About the sanctuary:
- Located in an area called Little Run of Kutch, the Wild Ass Sanctuary in Kutch is the only home to wild ass in India.
- The sanctuary was set up in 1973 with a purpose to protect the endangered Indian wild ass.
- Sprawling over an area of 5000 square kilometers of the Little Rann and covering a minor portion of the cities like Sundernagar, Rajkot, Patan, Banaskantha and Kutch district, the wild ass sanctuary is the largest wildlife sanctuary in Gujarat.
- Also, the sanctuary is home to a sizeable population of Rabari and Bharwad tribes.
About Wild Ass:
- Indian Wild Ass (Equus hemionus khur), commonly known as the ghudkhar, still exists in this sanctuary.
- Akin to the Tibetan kiang, the ghudkhar are distinguished by a dark stripe along its back.
- Known for its speed, the wild ass lives in herds led by stallions and survived by migrating between the grassy 'bets' through the season, in search of food.
- There are around 3000 wild asses in the sanctuary and can be best seen in and around October and November.
- The Indian wild ass is considered as a flagship species in LRK to conserve the biodiversity of the landscape.
- IUCN gave Indian Wild Ass Endangered status and it is protected as Schedule-I species under Wildlife Protection Act (1972).
- The Indian Wild Ass is a strong and majestic animal whose range once extended from Southern India towards southern Pakistan (i.e. provinces of Sindh and Baluchistan), Afghanistan and south-eastern Iran.
- Now, we have world’s last population of Indian Wild Ass restricted within their last refuge of Indian desert called Rann of Kachchh.
- Indian Wild Ass is a generalist grazer which predominantly feeds on grasses but during summer when grasses are scanty and dried they used to feed on Prosopis pods and leaves.
- There are three species of wild ass, one in Africa and two in Asia (Equus hemionus and E. kiangs).

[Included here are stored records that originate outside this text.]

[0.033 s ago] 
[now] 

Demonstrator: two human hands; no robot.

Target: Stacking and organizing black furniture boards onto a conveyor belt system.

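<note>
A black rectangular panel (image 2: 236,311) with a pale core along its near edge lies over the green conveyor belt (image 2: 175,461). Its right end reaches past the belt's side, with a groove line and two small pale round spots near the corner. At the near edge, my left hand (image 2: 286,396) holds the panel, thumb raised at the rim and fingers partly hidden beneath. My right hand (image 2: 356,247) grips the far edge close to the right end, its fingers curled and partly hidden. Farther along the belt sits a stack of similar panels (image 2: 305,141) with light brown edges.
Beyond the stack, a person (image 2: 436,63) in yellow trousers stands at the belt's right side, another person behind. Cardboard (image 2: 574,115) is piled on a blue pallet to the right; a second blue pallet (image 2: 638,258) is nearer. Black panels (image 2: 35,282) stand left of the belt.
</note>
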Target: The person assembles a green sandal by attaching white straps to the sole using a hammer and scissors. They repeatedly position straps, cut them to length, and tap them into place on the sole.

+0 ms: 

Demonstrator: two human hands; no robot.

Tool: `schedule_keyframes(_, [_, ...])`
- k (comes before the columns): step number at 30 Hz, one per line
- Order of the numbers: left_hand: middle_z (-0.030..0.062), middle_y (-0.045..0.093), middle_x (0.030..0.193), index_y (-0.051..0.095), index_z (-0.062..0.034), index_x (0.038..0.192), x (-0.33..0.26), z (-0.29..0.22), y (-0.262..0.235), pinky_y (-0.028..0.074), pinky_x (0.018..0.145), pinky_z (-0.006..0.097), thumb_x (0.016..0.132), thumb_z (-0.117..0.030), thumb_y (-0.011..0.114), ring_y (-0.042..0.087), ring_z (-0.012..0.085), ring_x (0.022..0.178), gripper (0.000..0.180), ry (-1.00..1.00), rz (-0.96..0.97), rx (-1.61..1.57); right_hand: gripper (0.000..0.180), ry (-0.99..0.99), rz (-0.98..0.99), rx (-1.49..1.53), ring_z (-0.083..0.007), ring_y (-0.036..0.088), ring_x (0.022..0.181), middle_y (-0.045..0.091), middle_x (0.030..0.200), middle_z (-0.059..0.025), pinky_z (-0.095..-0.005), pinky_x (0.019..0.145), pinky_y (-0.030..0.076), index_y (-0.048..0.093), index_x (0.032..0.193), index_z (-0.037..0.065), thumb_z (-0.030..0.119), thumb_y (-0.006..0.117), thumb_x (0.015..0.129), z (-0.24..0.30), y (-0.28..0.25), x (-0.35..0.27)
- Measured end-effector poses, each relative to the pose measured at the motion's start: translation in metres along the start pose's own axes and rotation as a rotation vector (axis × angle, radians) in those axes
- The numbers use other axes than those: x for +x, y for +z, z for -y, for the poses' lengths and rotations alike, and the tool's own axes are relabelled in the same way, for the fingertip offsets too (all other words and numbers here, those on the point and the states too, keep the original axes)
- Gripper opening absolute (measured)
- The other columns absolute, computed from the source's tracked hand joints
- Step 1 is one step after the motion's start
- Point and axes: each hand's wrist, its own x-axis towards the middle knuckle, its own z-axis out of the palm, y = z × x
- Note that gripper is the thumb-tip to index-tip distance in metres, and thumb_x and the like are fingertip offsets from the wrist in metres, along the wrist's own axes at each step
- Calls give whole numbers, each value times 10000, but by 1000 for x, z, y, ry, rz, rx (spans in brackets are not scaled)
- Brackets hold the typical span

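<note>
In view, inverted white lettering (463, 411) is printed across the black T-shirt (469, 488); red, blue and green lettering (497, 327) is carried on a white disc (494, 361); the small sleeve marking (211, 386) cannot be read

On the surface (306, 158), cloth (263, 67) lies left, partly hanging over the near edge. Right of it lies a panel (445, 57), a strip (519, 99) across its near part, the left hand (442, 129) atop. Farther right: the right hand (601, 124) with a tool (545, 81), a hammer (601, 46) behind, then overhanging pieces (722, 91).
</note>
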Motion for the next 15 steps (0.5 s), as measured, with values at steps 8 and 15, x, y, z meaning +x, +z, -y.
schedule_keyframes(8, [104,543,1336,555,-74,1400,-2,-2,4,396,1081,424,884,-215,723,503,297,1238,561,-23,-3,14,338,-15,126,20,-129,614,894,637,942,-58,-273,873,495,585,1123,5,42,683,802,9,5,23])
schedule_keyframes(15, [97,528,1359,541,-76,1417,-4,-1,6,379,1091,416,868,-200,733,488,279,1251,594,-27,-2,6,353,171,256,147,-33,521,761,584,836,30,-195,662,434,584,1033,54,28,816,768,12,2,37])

- Two species of Asian wild asses are further classified into eight surviving subspecies i.e. five of E. hemionus and three of E. kiangs.
- Ten surviving subspecies of wild asses (eight Asian and two African) are in different stages of endangerment.
- The population trend of Indian wild ass is significant to know the condition of its habitat.
- Indian wild ass is predominantly a grassland species which mainly feeds on grasses.
- To maintain a healthy population we need to ensure its habitat in prosperous condition. It’s a measure which could help us in protecting other grassland species like rodents, small birds, etc. The uniqueness of LRK is surprising to witness during monsoon.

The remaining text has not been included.